Task statement - Could you copy each line of the listing that holds "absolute"?

━━━ Provided material

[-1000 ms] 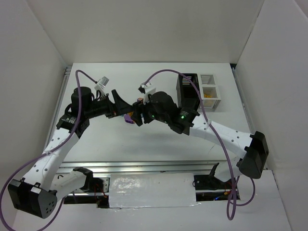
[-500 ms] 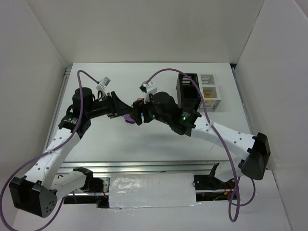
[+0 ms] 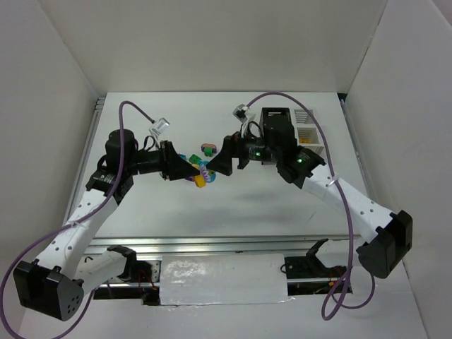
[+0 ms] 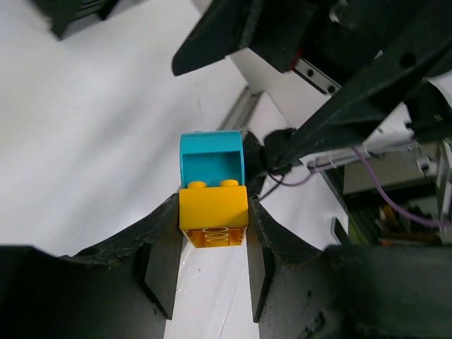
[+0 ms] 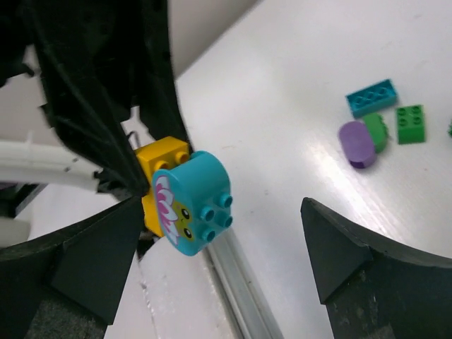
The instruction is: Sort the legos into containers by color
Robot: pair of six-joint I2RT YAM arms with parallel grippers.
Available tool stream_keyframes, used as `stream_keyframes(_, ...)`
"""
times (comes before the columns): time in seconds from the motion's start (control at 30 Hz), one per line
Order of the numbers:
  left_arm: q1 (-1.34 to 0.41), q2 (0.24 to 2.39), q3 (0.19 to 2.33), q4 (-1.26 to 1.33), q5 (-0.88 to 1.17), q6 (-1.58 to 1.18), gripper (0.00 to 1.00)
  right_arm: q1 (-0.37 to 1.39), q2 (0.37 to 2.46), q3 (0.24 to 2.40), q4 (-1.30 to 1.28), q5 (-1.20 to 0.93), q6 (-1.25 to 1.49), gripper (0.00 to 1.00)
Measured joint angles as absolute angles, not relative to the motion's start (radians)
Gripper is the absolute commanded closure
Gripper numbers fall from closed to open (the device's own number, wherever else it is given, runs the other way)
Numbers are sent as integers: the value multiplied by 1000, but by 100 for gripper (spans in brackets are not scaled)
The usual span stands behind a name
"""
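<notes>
My left gripper (image 4: 212,236) is shut on a yellow lego (image 4: 212,212), gripping it by both sides above the table. A teal lego (image 4: 210,161) is stuck onto its studs. In the right wrist view that teal lego (image 5: 192,201) is rounded, with a printed flower face, and the yellow lego (image 5: 159,159) sits behind it. My right gripper (image 5: 215,254) stands open, its fingers wide apart on either side of the teal lego and not touching it. In the top view both grippers meet at mid-table, left gripper (image 3: 194,174), right gripper (image 3: 216,166).
Loose legos lie on the table: teal (image 5: 371,97), purple (image 5: 355,143), two green (image 5: 410,123). The containers stand at the back right, a black bin (image 3: 276,127) beside a white bin (image 3: 308,138). The right arm's purple cable arcs over the black bin.
My left gripper closed on the yellow lego. My right gripper has opened wide and drawn back to the right, and loose legos on the table now show.
</notes>
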State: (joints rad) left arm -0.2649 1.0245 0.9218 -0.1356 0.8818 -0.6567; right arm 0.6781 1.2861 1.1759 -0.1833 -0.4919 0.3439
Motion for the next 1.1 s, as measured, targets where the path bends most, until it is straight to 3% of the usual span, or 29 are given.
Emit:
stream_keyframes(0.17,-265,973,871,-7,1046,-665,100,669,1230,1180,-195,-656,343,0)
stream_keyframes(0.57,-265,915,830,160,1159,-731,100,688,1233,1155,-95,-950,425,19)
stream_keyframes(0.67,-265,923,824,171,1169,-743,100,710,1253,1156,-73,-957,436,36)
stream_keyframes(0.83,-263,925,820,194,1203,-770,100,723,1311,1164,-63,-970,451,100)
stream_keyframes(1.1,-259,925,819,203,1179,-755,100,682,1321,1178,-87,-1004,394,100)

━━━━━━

Answer section -
Measured joint angles as absolute angles, not relative to the motion's start (radians)
Gripper is the absolute commanded closure

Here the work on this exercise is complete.